Possible side effect
Common adverse reactions include diarrhea (16%), nausea (7%), abdominal pain (3%), dyspepsia (3%), and flatulence (4%). Less frequent effects include headache, dizziness, transient elevations in liver enzymes, and vaginal candidiasis. Serious but rare side effects include pseudomembranous colitis, Stevens-Johnson syndrome, toxic epidermal necrolysis, and anaphylactic reactions.
Drug interaction
Probenecid may increase and prolong cefixime blood levels. May enhance anticoagulant effect of warfarin. Concurrent use with carbamazepine may increase carbamazepine levels. May reduce efficacy of oral contraceptives; recommend additional contraceptive methods. Potential interaction with chloramphenicol (antagonistic effect in vitro).
Missed dose
If a dose is missed, take it as soon as remembered unless it is almost time for the next dose. Do not double the dose to make up for the missed one. Maintain regular dosing intervals to ensure consistent therapeutic blood levels.
Overdose
Symptoms may include nausea, vomiting, epigastric distress, and diarrhea.
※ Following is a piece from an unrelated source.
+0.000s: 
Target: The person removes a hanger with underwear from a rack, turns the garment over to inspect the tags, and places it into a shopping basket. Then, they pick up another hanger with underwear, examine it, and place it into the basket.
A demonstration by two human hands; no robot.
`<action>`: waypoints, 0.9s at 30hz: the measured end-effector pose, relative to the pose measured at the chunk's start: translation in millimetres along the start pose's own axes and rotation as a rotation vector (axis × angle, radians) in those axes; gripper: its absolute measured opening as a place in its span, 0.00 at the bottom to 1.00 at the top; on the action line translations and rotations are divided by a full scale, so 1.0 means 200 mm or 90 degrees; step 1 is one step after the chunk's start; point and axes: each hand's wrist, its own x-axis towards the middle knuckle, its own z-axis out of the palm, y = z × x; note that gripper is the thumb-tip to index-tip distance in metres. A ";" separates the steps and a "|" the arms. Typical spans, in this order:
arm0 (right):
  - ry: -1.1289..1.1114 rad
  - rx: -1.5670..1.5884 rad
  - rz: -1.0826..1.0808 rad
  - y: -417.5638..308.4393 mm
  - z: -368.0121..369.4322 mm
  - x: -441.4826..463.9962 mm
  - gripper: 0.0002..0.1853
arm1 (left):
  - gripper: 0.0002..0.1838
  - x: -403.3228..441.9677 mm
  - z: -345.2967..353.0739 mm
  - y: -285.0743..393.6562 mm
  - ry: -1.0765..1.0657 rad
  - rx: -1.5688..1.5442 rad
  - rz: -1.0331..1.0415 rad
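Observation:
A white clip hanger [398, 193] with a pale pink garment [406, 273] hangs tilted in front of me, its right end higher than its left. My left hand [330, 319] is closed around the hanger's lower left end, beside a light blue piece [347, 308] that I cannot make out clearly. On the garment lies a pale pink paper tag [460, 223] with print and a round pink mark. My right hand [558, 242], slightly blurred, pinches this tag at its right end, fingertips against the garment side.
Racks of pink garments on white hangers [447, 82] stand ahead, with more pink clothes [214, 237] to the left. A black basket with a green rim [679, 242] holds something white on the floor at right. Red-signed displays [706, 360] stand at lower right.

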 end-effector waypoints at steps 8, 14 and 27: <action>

Gastric lavage may be considered if administered soon after ingestion. No specific antidote exists; treatment should be symptomatic and supportive. Hemodialysis may enhance elimination of cefixime in cases of significant overdose.
Storage
Store tablets at controlled room temperature (20-25°C/68-77°F). Keep oral suspension refrigerated (2-8°C/36-46°F) and discard unused portion after 14 days. Keep all formulations in their original container, tightly closed, and protected from light and moisture. Keep out of reach of children.
Disclaimer
This information is for educational purposes only and does not constitute medical advice. Always consult with a qualified healthcare professional for diagnosis and treatment recommendations. Dosage and administration should be determined by a physician based on individual patient characteristics and local susceptibility patterns.
Reviews
Clinical studies demonstrate cefixime’s efficacy with cure rates of 82-95% for respiratory tract infections and 85-97% for urinary tract infections. Physicians report excellent patient tolerance and compliance with the once-daily regimen. Microbiological studies confirm maintained activity against common pathogens, though emerging resistance patterns require ongoing surveillance. The oral suspension formulation receives particular praise for its acceptability in pediatric populations.